I like to have externa boot pockets, so the (smelly or wet/dirty) boots are separated from the other clothes which stay fresh. Packed my womans Dakine low roller 157 with a 163 (!) board without bindings and a 158 board with bindings, helmet, goggles, shovel, probe, 2 pullovers, trousers, jacket, boots, backprotector and gloves -> pretty full, could stuff it with some underware. No idea about the weight yet, have no scale  

What is the baggage limit you mention?


----------



## Blaze182 (Sep 7, 2009)

That was my thoughts! The Dakine bags look more heavily padded/structured than the Burton.

Depending who you fly, from el-cheapo you can get as low as 17kg checked baggage limit upto the more established airlines where you can take 23-25kg. 

If you're over the weight or size limit they charge extra and extra.

Would like to try and avoid $150-$200 charges each way


----------



## Lamps (Sep 3, 2011)

Blaze182 said:


> Hey,
> 
> I did a quick search of the forum and couldn't find anything that was too relevant to this...
> 
> ...


Depending on whether I am traveling on my own or with my family I use either the the burton wheelie gig bag or the Burton wheelie locker bag I find two of them to be basically bulletproof bags in terms of their strength and durability. 

There might be a weak point in the attachment point for the shoulder strap, I don't use that very often. It's much easier to roll the bag.

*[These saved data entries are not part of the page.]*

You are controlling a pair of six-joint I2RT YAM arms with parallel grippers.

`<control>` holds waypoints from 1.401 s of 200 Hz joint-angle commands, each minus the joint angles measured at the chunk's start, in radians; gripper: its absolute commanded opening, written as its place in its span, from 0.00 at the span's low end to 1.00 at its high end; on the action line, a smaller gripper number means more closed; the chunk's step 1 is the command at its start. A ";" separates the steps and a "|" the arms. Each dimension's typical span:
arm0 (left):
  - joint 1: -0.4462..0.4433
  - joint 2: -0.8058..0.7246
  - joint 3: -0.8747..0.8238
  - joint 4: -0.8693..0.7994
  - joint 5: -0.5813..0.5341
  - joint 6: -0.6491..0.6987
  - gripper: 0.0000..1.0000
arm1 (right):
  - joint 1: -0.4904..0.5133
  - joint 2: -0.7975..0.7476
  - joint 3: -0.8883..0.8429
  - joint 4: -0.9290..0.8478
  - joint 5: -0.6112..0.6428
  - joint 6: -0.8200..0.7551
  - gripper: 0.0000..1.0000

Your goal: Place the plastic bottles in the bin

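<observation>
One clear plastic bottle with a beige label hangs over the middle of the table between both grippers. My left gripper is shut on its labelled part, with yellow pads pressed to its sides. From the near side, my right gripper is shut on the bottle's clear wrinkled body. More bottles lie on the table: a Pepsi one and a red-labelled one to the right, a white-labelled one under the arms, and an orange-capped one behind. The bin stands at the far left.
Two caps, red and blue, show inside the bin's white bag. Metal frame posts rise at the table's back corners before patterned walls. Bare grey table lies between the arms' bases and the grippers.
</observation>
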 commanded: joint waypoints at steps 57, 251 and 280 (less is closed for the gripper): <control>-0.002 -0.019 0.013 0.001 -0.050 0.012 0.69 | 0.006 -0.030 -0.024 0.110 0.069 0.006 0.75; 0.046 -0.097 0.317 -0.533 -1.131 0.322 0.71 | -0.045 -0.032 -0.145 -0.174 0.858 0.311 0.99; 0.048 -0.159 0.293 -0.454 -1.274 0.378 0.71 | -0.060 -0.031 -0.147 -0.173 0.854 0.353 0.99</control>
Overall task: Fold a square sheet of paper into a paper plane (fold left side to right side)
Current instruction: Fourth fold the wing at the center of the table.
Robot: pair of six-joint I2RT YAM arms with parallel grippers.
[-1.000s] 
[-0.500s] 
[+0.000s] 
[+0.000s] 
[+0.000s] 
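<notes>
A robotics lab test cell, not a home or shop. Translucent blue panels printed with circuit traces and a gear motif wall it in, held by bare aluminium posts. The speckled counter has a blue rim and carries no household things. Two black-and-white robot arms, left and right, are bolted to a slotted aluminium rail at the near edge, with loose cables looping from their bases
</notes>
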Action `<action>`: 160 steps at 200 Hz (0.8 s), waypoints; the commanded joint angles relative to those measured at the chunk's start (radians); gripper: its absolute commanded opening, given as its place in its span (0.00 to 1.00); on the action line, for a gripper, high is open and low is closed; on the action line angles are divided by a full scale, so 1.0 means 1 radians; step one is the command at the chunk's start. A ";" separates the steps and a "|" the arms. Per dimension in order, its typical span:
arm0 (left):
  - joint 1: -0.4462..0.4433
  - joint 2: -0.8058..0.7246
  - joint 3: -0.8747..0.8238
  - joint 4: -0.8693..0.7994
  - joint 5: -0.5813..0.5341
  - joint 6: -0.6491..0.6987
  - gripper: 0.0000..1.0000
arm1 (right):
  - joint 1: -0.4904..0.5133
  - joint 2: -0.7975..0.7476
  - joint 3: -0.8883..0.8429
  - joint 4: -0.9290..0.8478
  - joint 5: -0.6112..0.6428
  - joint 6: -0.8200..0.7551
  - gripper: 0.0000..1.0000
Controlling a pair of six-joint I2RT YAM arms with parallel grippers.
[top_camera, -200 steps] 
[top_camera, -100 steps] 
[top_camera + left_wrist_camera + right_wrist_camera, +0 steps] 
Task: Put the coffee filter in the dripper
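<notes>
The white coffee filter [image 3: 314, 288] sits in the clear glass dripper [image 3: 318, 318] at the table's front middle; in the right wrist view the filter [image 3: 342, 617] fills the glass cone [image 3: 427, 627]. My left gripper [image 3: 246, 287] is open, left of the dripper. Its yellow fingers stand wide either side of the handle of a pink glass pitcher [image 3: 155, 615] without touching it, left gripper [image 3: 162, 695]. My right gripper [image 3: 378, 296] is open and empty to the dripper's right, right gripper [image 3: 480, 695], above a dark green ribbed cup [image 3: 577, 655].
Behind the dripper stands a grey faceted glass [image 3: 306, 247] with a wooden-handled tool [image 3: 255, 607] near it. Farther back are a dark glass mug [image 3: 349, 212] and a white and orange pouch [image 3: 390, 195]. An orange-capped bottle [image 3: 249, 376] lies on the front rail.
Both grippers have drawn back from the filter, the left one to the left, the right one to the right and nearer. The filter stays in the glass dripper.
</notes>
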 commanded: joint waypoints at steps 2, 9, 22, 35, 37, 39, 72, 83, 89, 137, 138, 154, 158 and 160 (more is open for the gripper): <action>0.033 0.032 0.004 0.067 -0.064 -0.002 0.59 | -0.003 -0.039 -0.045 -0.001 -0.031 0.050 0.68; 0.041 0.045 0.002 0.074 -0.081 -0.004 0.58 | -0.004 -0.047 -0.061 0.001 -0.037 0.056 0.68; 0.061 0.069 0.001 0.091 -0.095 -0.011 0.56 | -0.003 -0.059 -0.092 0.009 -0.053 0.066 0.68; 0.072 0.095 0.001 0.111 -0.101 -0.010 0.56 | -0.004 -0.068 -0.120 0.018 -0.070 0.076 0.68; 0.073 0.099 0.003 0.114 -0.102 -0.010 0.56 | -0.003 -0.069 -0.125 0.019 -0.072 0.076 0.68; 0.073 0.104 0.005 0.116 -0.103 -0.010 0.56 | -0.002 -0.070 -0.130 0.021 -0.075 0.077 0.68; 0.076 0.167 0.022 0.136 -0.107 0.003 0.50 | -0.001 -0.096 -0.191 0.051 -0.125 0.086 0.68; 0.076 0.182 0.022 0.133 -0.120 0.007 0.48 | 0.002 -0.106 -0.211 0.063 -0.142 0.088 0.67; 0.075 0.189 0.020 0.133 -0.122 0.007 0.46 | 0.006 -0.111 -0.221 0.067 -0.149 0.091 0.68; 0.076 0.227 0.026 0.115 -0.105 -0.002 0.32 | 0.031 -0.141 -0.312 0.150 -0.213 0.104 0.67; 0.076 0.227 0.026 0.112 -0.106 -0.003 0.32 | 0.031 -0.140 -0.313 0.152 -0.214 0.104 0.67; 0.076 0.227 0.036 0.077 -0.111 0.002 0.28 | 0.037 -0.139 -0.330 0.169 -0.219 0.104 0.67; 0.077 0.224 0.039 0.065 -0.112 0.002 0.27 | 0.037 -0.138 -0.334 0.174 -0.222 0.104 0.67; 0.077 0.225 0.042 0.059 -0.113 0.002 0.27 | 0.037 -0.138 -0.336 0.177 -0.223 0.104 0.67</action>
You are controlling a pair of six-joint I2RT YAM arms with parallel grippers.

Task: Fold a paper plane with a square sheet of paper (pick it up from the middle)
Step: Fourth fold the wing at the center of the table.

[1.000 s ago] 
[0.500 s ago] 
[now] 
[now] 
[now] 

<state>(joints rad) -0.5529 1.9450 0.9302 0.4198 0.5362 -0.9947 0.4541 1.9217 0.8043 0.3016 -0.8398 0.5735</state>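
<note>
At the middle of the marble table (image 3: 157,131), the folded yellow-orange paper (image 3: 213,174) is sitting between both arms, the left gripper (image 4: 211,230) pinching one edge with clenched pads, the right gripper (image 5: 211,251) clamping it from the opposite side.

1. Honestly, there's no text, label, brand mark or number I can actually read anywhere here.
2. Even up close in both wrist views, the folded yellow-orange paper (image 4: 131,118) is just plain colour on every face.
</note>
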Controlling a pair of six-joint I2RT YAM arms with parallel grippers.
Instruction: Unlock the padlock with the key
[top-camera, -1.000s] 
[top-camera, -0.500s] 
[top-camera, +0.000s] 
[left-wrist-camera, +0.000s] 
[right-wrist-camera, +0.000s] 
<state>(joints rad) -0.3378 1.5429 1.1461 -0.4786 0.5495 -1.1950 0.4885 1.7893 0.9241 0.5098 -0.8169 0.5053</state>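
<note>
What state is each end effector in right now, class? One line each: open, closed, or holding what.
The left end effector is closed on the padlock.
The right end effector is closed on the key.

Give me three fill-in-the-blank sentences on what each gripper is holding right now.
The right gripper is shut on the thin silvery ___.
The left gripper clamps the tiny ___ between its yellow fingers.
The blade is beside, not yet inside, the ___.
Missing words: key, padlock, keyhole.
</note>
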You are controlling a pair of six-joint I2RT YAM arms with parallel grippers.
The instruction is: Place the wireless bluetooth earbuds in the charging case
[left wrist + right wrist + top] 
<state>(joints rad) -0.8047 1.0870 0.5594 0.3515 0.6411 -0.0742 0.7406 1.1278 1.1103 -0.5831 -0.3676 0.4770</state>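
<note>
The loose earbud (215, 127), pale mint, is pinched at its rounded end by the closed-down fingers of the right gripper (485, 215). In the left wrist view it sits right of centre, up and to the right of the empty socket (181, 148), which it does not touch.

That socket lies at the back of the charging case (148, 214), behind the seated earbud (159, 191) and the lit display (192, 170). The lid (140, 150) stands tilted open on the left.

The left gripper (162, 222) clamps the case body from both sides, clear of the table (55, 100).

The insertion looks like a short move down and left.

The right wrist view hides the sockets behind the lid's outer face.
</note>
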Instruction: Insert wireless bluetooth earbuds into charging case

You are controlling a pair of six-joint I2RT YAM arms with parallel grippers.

As far as weight goes the burton bags themselves are not that heavy. From there it's a matter of what you pack in it.


----------



## Psi-Man (Aug 31, 2009)

I usually duct tape the edges/corners of my old Daking wheelie board bag because the genius's handling the bags like to drag the damn thing all over the place. Last time I flew into Reno even the duct tape was worn through.


----------



## neni (Dec 24, 2012)

Psi-Man said:


> I usually duct tape the edges/corners of my old Daking wheelie board bag because the genius's handling the bags like to drag the damn thing all over the place. Last time I flew into Reno even the duct tape was worn through.


20 Things You Probably Shouldn't Fix With Duct Tape


----------



## Psi-Man (Aug 31, 2009)

lol, couple classics there....but the plane one is a little disconcerting.


----------